Copyright **`(c)`** 2023 Giovanni Squillero `<giovanni.squillero@polito.it>`  
[`https://github.com/squillero/computational-intelligence`](https://github.com/squillero/computational-intelligence)  
Free for personal or classroom use; see [`LICENSE.md`](https://github.com/squillero/computational-intelligence/blob/master/LICENSE.md) for details.  

In [7]:
from itertools import combinations
from collections import namedtuple, defaultdict
from random import choice
from copy import deepcopy

from tqdm.auto import tqdm
import numpy as np

In [8]:
State = namedtuple('State', ['x', 'o'])

In [9]:
MAGIC = [2, 7, 6, 9, 5, 1, 4, 3, 8]

In [10]:
def print_board(pos):
    """Nicely prints the board"""
    for r in range(3):
        for c in range(3):
            i = r * 3 + c
            if MAGIC[i] in pos.x:
                print('X', end='')
            elif MAGIC[i] in pos.o:
                print('O', end='')
            else:
                print('.', end='')
        print()
    print()

In [11]:
def win(elements):
    """Checks is elements is winning"""
    return any(sum(c) == 15 for c in combinations(elements, 3))

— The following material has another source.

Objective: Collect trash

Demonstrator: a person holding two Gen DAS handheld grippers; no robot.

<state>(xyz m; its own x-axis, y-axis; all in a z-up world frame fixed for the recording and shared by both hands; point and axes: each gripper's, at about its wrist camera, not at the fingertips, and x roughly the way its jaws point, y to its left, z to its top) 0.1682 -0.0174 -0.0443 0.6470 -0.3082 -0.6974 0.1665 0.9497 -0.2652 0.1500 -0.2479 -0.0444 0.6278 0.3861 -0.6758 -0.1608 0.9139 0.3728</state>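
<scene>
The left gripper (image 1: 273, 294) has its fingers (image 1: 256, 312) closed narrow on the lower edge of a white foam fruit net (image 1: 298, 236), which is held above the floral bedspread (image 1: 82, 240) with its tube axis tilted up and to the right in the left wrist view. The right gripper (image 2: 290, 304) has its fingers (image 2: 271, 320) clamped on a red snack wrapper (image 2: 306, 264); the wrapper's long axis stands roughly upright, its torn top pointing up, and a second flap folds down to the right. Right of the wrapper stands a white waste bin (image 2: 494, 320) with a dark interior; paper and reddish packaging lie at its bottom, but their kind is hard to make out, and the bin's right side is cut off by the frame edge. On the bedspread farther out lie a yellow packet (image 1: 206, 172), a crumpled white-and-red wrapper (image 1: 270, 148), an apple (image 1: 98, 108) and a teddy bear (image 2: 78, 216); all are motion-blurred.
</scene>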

def state_value(pos: State):
    """Evaluate state: +1 first player wins"""
    if win(pos.x):
        return 1
    elif win(pos.o):
        return -1
    else:
        return 0
    
    

In [12]:
def random_game():
    trajectory = list()
    state = State(set(), set())
    available = set(range(1, 9+1))
    while available:
        x = choice(list(available))
        state.x.add(x)
        trajectory.append(deepcopy(state))
        available.remove(x)
        if win(state.x) or not available:
            break

        o = choice(list(available))
        state.o.add(o)
        trajectory.append(deepcopy(state))
        available.remove(o)
        if win(state.o):
            break
    return trajectory

In [13]:
value_dictionary = defaultdict(float)
hit_state = defaultdict(int)
epsilon = 0.001

for steps in tqdm(range(500_000)):
    trajectory = random_game()
    final_reward = state_value(trajectory[-1])
    for state in trajectory:
        hashable_state = (frozenset(state.x), frozenset(state.o))
        hit_state[hashable_state] += 1
        value_dictionary[hashable_state] = value_dictionary[
            hashable_state
        ] + epsilon * (final_reward - value_dictionary[hashable_state])

  0%|          | 0/500000 [00:00<?, ?it/s]

In [16]:
sorted(value_dictionary.items(), key=lambda e: e[1], reverse=True)[:10]

[((frozenset({1, 2, 3, 6, 8}), frozenset({4, 5, 7, 9})), 0.9191579346880341),
 ((frozenset({1, 2, 3, 4, 9}), frozenset({5, 6, 7, 8})), 0.9186711800754285),
 ((frozenset({2, 6, 7, 8, 9}), frozenset({1, 3, 4, 5})), 0.9164442602253164),
 ((frozenset({1, 2, 3, 6, 7}), frozenset({4, 5, 8, 9})), 0.9156884847308895),
 ((frozenset({2, 3, 4, 6, 9}), frozenset({1, 5, 7, 8})), 0.9156884847308895),
 ((frozenset({2, 3, 6, 7, 9}), frozenset({1, 4, 5, 8})), 0.9145847241687919),
 ((frozenset({1, 3, 5, 6, 9}), frozenset({2, 4, 7, 8})), 0.9128583491447205),
 ((frozenset({1, 6, 7, 8, 9}), frozenset({2, 3, 4, 5})), 0.9126838040690546),
 ((frozenset({1, 2, 4, 7, 9}), frozenset({3, 5, 6, 8})), 0.9125964004695241),
 ((frozenset({3, 5, 6, 7, 9}), frozenset({1, 2, 4, 8})), 0.9123336643739864)]

In [29]:
len(hit_state)

5477

In [19]:
EXP_RATE = 0.3

In [22]:
def chooseAction(available_positions, actual_state, value_dictionary):
        if np.random.uniform(0, 1) <= EXP_RATE:
            # take random action
            action = choice(list(available_positions))   
        else:
            value_max = -999
            for p in available_positions:
                # next_board = current_board.copy()
                # next_board[p] = symbol
                next_state = deepcopy(actual_state)
                next_state.x.add(p)
                hashable_state = (frozenset(next_state.x), frozenset(next_state.o))
                
                value = 0 if value_dictionary.get(hashable_state) is None else value_dictionary.get(hashable_state)
                # print("value", value)
                if value >= value_max:
                    value_max = value
                    action = p
        # print("{} takes action {}".format(self.name, action))
        return action

In [31]:
trajectory = list()
state = State(set(), set())
available = set(range(1, 9+1))
while available:
    x = chooseAction(available, state, value_dictionary)
    state.x.add(x)
    trajectory.append(deepcopy(state))
    available.remove(x)
    if win(state.x) or not available:
        break

    o = choice(list(available))
    state.o.add(o)
    trajectory.append(deepcopy(state))
    available.remove(o)
    if win(state.o):
        break

print_board(state)


X..
.X.
OOX